Task details: Scan the entries below for the word "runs". Copy each line that has it.

Stored records

== == ==

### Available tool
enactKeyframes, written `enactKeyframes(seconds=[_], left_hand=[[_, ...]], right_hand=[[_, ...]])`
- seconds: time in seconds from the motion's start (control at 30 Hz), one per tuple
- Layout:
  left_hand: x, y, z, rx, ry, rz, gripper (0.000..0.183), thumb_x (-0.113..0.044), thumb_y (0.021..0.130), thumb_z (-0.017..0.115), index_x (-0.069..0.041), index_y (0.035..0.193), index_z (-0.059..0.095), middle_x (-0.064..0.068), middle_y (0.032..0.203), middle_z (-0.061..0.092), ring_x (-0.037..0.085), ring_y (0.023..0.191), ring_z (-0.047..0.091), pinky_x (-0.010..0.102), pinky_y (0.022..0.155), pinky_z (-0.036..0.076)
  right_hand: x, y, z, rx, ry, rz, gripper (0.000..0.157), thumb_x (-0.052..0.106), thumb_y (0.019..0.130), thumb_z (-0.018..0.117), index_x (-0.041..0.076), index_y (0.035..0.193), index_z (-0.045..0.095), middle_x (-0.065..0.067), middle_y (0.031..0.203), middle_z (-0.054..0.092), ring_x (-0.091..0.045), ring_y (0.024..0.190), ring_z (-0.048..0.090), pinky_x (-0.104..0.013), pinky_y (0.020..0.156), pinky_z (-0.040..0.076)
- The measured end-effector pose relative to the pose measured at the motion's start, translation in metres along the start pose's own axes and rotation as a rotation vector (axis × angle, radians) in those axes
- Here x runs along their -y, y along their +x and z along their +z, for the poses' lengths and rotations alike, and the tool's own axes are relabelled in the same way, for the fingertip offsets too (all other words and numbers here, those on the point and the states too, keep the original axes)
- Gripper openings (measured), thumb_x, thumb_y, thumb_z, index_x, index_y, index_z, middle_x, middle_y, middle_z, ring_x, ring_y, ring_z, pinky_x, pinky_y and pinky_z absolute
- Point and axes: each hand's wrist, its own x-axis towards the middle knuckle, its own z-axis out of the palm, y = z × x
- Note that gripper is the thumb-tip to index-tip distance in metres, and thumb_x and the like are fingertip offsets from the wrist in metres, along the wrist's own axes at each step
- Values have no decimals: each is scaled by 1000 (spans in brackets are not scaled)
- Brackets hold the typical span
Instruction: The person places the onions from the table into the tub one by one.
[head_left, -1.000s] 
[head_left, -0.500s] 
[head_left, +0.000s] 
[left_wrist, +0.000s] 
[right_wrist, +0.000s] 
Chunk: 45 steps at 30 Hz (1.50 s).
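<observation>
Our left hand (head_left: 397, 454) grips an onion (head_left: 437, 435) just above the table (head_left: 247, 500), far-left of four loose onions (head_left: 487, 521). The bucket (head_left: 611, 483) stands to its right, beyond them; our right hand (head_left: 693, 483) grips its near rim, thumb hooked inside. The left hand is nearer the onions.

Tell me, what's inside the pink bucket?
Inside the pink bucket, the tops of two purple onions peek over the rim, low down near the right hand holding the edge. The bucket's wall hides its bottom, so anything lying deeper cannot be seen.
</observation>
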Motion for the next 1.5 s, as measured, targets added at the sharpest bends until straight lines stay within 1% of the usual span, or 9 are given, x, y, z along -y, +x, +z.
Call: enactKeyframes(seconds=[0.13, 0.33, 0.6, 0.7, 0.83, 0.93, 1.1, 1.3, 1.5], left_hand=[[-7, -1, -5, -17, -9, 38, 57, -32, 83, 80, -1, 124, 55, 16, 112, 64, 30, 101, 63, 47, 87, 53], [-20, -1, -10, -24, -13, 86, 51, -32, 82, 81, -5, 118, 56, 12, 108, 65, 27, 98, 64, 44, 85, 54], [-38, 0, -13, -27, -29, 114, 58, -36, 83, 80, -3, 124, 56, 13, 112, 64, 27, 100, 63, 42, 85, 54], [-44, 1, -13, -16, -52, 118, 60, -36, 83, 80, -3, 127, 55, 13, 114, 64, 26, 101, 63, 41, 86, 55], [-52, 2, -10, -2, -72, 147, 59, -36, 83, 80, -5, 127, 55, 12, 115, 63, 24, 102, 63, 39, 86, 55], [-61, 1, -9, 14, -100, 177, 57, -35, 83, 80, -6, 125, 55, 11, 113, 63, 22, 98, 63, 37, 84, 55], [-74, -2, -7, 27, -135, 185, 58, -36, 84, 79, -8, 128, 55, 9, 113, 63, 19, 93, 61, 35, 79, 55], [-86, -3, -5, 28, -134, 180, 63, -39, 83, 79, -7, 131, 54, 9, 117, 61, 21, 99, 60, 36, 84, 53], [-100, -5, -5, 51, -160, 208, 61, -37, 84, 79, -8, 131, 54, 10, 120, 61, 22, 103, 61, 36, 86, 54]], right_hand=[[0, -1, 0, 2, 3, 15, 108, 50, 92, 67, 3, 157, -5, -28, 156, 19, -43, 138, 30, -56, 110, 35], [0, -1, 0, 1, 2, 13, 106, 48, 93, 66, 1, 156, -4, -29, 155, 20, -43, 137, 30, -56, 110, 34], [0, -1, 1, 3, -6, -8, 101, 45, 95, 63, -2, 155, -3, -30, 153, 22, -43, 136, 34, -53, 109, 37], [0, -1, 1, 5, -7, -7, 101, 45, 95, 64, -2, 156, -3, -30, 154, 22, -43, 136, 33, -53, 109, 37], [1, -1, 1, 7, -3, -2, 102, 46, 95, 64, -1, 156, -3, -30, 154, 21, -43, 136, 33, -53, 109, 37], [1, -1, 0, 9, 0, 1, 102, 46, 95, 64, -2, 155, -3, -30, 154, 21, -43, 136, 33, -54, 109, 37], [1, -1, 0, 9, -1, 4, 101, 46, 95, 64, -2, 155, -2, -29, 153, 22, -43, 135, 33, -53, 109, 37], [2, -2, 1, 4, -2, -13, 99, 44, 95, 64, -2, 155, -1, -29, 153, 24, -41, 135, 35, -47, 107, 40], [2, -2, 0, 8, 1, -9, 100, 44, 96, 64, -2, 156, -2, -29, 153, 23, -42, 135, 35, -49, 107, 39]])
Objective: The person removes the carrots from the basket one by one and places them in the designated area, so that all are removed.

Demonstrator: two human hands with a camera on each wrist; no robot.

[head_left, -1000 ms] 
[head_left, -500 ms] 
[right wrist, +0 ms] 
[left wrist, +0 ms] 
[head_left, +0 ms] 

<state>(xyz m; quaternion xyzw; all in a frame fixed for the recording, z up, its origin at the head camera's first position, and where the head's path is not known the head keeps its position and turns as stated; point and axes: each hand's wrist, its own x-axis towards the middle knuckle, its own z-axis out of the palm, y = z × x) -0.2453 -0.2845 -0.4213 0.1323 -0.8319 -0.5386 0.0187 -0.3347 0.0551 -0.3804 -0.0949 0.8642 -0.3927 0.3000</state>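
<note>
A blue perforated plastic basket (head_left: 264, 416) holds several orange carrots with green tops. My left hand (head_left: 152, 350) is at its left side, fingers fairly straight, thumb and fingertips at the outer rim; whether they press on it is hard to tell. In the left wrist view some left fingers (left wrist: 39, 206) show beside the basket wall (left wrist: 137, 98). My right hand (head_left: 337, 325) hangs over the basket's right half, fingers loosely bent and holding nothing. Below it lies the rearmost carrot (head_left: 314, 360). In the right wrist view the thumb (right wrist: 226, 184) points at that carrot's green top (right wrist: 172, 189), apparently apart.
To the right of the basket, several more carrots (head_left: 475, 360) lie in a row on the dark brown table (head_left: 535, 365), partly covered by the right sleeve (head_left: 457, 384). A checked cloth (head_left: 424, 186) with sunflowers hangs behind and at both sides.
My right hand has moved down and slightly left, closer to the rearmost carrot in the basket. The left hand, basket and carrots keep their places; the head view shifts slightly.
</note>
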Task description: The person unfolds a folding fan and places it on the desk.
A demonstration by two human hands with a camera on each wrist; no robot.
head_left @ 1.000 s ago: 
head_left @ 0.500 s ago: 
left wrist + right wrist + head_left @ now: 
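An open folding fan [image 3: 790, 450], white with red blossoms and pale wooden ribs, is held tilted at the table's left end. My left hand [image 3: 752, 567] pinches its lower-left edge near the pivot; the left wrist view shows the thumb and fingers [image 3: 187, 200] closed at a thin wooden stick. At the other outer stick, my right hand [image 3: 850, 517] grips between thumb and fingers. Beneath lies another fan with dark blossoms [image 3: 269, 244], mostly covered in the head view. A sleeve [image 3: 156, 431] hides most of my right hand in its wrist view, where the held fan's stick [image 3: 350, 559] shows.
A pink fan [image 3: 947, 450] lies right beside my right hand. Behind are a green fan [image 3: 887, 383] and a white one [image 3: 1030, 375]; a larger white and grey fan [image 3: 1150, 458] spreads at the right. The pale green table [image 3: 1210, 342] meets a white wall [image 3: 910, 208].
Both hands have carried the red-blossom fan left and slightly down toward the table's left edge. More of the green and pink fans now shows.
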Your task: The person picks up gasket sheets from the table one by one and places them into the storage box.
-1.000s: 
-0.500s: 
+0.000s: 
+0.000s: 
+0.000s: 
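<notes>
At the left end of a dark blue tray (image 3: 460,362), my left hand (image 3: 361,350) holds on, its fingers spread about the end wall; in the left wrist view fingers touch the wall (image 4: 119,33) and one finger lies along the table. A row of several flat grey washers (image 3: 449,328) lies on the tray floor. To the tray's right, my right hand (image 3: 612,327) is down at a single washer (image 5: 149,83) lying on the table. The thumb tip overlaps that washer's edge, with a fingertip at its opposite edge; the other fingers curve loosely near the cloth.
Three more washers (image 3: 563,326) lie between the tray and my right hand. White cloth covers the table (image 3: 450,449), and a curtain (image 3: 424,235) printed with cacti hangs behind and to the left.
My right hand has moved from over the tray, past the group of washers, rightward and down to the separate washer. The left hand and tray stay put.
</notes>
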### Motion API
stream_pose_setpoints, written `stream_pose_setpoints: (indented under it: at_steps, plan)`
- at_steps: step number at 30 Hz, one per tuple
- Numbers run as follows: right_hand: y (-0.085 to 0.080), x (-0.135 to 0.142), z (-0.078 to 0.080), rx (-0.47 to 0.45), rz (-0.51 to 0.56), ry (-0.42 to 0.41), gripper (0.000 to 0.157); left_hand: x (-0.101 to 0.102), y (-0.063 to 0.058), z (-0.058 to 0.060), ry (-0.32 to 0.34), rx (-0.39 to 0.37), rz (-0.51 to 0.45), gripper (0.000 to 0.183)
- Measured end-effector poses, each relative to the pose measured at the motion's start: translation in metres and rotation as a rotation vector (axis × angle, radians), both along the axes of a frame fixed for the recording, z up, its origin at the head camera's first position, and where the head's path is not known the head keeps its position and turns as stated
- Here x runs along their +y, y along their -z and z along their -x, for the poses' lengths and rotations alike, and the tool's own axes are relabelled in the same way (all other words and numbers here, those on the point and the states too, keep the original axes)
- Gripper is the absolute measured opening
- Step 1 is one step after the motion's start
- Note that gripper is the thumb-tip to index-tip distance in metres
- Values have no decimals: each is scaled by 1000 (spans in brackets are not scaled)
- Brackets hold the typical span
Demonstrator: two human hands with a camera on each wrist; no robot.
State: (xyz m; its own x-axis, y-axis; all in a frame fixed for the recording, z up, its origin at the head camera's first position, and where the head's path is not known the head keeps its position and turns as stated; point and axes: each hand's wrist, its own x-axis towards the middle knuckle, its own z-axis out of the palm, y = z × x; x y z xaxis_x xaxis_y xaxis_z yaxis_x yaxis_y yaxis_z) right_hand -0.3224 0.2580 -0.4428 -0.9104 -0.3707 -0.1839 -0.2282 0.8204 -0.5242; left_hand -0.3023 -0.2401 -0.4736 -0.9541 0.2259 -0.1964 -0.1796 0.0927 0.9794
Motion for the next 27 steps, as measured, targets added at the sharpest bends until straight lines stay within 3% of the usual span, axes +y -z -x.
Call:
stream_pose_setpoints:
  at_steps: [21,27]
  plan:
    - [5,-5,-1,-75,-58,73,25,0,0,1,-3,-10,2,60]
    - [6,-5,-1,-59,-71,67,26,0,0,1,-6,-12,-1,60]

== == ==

Task answer:
- Here x runs along their -y, y along their +x and z along their +z, for the poses' lengths and rotations alike, and the tool's own axes are relabelled in the same way, for the fingertip offsets too (all other words and numbers here, those on the point and the states too, keep the original axes)
- Here x runs along their +y, y along their -z and z along their -x, for the poses' lengths and rotations alike, and the tool's own axes are relabelled in the same way (all other words and numbers here, those on the point and the states too, keep the original axes)

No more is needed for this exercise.